8. Here is the complete list of every running back in NFL history to average 5.5 yards per carry in the postseason (minimum 20 carries) and also score at least three touchdowns: Marion Motley, Terrell Davis, Zack Crockett, Raheem Mostert and Boston Scott.

9. I feel like the Eagles are much more likely to trade up than down – and I also think they’re more likely to trade up than stay at 22. And while we’ve talked a lot in recent weeks about trade candidates – defensive lineman UCLA’s Laiatu Latu, Alabama offensive lineman J.C. Latham, Washington tackle Troy Fautanu, Toledo corner Quinyon Mitchell — there’s a chance Howie Roseman gets out of 22 by trading and getting good value while also adding picks. It takes a team that wants to get to 22 and I’m not sure that will be the case, but if the Eagles trade up, there are some guys that could make sense. Oklahoma offensive tackle Tyler Guyton could be available near the end of the first round, speedy Texas receiver Xavier Worthy could likely be had early in the second round and the same with Missouri corner Ennis Rakestraw Jr. good depth this year. There could be seven 1st-offensive rounds and four or five corners. This means that a good amount will be reduced. No one is better at finding that value than Roseman.

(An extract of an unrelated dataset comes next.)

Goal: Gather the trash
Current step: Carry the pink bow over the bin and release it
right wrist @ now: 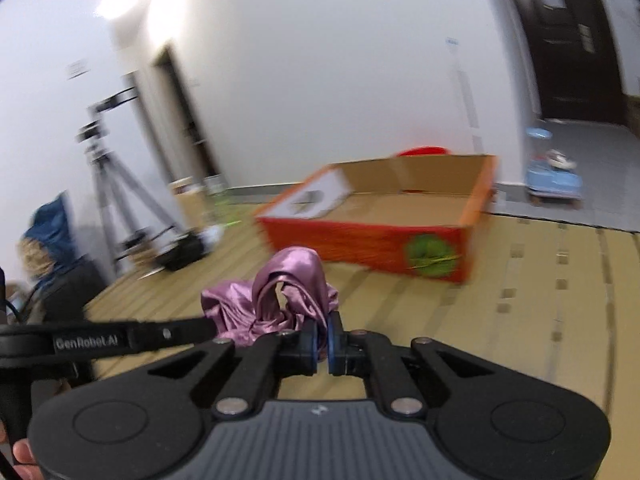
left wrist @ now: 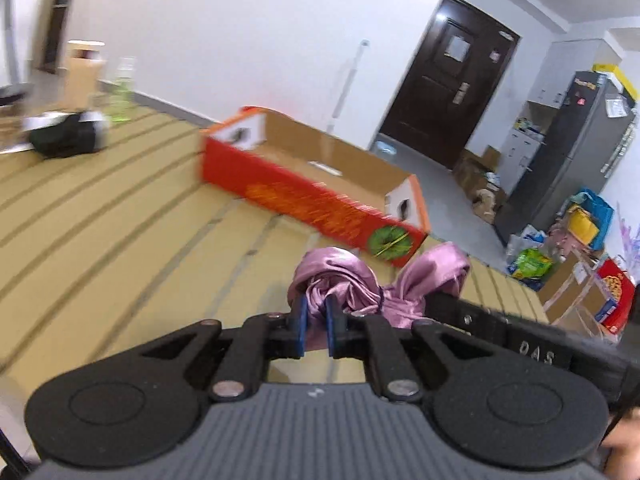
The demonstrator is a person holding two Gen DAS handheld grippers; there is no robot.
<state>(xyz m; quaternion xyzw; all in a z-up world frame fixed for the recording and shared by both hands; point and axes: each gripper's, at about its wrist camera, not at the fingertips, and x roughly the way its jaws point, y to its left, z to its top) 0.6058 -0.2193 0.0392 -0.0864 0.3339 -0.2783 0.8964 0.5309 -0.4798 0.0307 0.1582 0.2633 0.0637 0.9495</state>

10. The oldest player in Eagles history to catch a pass was kicker Sam Baker, who caught just seven passes in his career but had a three-yard catch on a fake Joe Scarpati field goal in a 12-0 win over the Eagles. Lions in Tiger. Stadium on November 28, 1968, at 39 years and 16 days. Baker also made four field goals in that game and is the last NFL player to catch a pass and kick four field goals in the same game. The finish was the only one of Scarpati’s career.